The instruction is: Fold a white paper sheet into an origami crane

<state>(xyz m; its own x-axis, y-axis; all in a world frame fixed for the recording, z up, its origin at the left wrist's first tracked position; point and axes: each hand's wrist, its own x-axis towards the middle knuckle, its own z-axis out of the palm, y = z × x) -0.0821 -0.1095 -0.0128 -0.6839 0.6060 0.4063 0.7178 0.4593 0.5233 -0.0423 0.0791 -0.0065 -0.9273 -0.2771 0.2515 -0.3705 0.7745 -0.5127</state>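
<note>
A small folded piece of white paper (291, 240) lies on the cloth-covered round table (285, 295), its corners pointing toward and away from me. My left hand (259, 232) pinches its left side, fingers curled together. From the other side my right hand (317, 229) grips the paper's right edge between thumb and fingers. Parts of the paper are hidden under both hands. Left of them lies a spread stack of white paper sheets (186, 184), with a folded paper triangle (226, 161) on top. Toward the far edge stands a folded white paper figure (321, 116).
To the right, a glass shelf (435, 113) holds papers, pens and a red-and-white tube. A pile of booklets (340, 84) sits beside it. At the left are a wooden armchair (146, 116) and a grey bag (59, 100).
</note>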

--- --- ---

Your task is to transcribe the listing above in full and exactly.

Written solution »
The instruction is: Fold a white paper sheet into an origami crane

<state>(xyz m; its own x-axis, y-axis; all in a world frame fixed for the recording, z up, its origin at the left wrist's first tracked position; point and axes: each hand's wrist, its own x-axis towards the middle knuckle, its own z-axis out of the palm, y = z × x) -0.0821 -0.1095 -0.0128 -0.6839 0.6060 0.4063 0.7178 0.4593 0.5233 -0.0423 0.0791 -0.0065 -0.9273 -0.2771 0.2515 -0.3705 0.7745 -0.5127</state>
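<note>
A small folded piece of white paper (291, 240) lies on the cloth-covered round table (285, 295), its corners pointing toward and away from me. My left hand (259, 232) pinches its left side, fingers curled together. From the other side my right hand (317, 229) grips the paper's right edge between thumb and fingers. Parts of the paper are hidden under both hands. Left of them lies a spread stack of white paper sheets (186, 184), with a folded paper triangle (226, 161) on top. Toward the far edge stands a folded white paper figure (321, 116).
To the right, a glass shelf (435, 113) holds papers, pens and a red-and-white tube. A pile of booklets (340, 84) sits beside it. At the left are a wooden armchair (146, 116) and a grey bag (59, 100).
</note>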

The answer stands, and there is nothing more to add.